• [REQUIRED WORK]: Copy task. Retype the whole listing exactly, omitting any picture in it.

• [RECORDED DATA]:
_ _ _ _
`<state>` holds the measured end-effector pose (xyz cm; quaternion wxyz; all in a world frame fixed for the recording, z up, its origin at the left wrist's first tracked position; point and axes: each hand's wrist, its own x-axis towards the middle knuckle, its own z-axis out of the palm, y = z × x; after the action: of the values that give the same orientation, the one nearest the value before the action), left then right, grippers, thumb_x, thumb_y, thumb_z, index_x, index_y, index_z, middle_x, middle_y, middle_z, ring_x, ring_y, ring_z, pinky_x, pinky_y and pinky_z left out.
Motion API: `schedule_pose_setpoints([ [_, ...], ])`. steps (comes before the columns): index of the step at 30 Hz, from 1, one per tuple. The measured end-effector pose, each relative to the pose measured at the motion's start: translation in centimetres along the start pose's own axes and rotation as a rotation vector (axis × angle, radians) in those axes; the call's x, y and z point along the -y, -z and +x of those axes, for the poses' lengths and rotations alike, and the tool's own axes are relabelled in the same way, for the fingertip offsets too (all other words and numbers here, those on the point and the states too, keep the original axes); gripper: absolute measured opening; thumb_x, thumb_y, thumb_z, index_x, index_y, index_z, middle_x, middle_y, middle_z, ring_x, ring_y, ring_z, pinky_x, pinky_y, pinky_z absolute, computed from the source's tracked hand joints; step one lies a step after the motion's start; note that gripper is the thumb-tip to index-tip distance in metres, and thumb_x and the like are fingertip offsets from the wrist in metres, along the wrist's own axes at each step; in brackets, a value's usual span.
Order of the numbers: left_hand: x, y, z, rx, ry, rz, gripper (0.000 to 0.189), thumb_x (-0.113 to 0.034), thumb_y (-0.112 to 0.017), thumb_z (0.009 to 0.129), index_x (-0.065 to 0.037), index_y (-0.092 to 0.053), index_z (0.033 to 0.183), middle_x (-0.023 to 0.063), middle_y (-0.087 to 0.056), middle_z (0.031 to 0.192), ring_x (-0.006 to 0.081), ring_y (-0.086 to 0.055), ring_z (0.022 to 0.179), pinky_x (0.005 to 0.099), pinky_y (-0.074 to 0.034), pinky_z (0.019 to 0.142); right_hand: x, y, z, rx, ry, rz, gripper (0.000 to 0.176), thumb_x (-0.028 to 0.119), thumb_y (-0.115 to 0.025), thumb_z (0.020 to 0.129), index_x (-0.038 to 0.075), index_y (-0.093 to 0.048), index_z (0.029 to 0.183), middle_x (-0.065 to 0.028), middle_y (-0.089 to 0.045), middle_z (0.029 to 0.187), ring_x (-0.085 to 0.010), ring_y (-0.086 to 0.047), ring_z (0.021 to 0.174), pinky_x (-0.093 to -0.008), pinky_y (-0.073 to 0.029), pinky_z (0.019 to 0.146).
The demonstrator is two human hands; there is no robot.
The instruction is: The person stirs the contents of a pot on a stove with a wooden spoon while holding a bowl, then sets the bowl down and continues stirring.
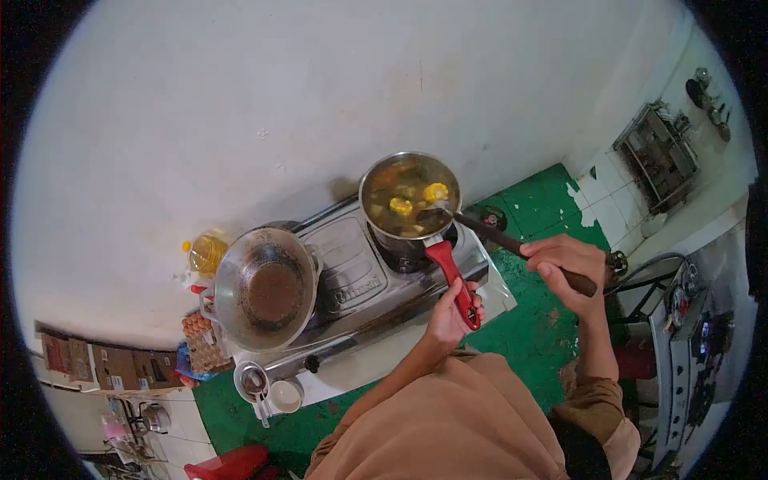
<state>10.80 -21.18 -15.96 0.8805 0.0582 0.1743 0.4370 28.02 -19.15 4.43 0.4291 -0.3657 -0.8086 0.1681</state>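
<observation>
Grips the red handle (450, 276) with the left hand (453, 310) closed round it, likely steadying the saucepan (376, 210) on the stove (352, 280), and clasps the spoon (492, 234) in a tight right hand (564, 268), bowl dipped into the soup (404, 192) beyond.

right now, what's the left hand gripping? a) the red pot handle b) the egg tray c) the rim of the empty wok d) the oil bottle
a: the left hand is closed round the red handle of the soup pot on the stove, while the right hand holds the spoon in the soup.
</observation>
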Motion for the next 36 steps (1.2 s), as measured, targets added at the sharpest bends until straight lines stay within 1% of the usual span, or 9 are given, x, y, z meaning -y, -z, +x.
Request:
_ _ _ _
• [RESULT OF THE EXERCISE]:
`<state>` holds the measured end-effector pose (xyz cm; quaternion wxyz; all in a world frame fixed for the recording, z up, its origin at the left wrist's first tracked position; point and axes: each hand's wrist, its own x-axis towards the middle knuckle, its own z-axis out of the palm, y = z × x; after the action: of the values that give the same orientation, the one nearest the value before the action), left then right, grippers, thumb_x, thumb_y, thumb_z, index_x, index_y, index_z, middle_x, middle_y, middle_z, ring_x, ring_y, ring_z, pinky_x, pinky_y and pinky_z left out.
Motion API: `schedule_pose_setpoints([ [_, ...], ])`. steps (comes before the columns): index of the step at 30 Hz, from 1, one per tuple. The measured end-effector pose, each relative to the pose measured at the motion's start: translation in centimetres along the start pose's own axes and rotation as a rotation vector (axis × angle, radians) in those axes; the call's x, y and z point along the -y, -z and +x of those axes, for the poses' lengths and rotations alike, and the tool's own axes are relabelled in the same way, for the fingertip offsets too (all other words and numbers here, those on the point and the states too, keep the original axes); gripper: absolute measured opening; thumb_x, thumb_y, thumb_z, index_x, index_y, index_z, middle_x, middle_y, middle_z, ring_x, ring_y, ring_z, pinky_x, pinky_y, pinky_z absolute, computed from the source's tracked hand joints; step one lies a step after the motion's start; note that gripper is the thumb-tip to index-tip distance in metres, and thumb_x and the like are fingertip offsets from the wrist in metres, along the wrist's own axes at each step; in brackets, a value's usual span.
Order of the numbers: left_hand: x, y, z, rx, ry, rz, gripper (0.000 to 0.189), thumb_x (-0.113 to 0.034), thumb_y (-0.112 to 0.017), thumb_z (0.009 to 0.129), index_x (-0.065 to 0.037), index_y (-0.092 to 0.053), index_z (0.033 to 0.183), middle_x (-0.023 to 0.063), middle_y (-0.087 to 0.056), middle_z (0.031 to 0.192), ring_x (-0.006 to 0.081), ring_y (-0.086 to 0.055), ring_z (0.022 to 0.179), pinky_x (0.005 to 0.099), pinky_y (-0.074 to 0.034), pinky_z (0.019 to 0.142); right_hand: x, y, z, rx, ry, rz, gripper (0.000 to 0.176), thumb_x (-0.028 to 0.119), thumb_y (-0.115 to 0.025), thumb_z (0.020 to 0.129), index_x (-0.038 to 0.075), index_y (-0.093 to 0.048), index_z (0.029 to 0.183), middle_x (-0.065 to 0.028), middle_y (-0.089 to 0.045), middle_z (0.029 to 0.187), ring_x (-0.085 to 0.010), ring_y (-0.086 to 0.047), ring_z (0.021 to 0.174), pinky_x (-0.093 to -0.008), pinky_y (-0.073 to 0.029), pinky_z (0.019 to 0.146).
The demonstrator is two human hands; there is no robot.
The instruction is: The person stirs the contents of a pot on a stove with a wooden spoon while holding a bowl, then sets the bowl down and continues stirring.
<state>10.80 -21.18 -15.96 0.8805 0.0582 0.1743 0.4370 28.02 -19.15 4.43 0.4291 -0.3657 -0.8086 0.1681</state>
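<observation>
Grips the red handle (450, 276) with the left hand (453, 310) closed round it, likely steadying the saucepan (376, 210) on the stove (352, 280), and clasps the spoon (492, 234) in a tight right hand (564, 268), bowl dipped into the soup (404, 192) beyond.

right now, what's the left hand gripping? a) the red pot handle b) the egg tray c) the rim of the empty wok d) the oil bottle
a: the left hand is closed round the red handle of the soup pot on the stove, while the right hand holds the spoon in the soup.
</observation>
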Motion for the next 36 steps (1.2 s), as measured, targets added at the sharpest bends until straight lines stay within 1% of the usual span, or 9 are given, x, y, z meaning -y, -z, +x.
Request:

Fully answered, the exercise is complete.